6. Bugs encountered and fixed

6.1 Unit mismatch in integration (factor of ~60,000 error)

Symptom: Integrated depth span was 153 cm when the true span was 1.5 cm.

Cause: Wrote forward differences as z[y, x+1] − z[y, x] = −nx/nz (unitless slope) instead of = −nx/nz · cm_per_pixel. The integration accumulated slope × pixel-count, producing depth in “pixels” instead of cm.

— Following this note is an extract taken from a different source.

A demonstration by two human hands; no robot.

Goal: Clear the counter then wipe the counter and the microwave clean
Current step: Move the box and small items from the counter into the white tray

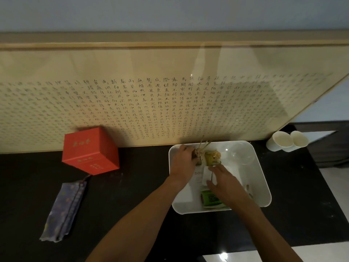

Fix: Multiply gradient RHS by cm_per_pixel everywhere. For our 300-pixel image with 1.5 cm sphere radius spanning 0.3 × W pixels, cm_per_pixel = 1.5 / 90 ≈ 0.0167.

6.2 RGB vs luminance in coaxial calibration

Symptom: Coaxial calibration produced r_near = 3.09 cm when true depth at brightest pixel was 2.52 cm.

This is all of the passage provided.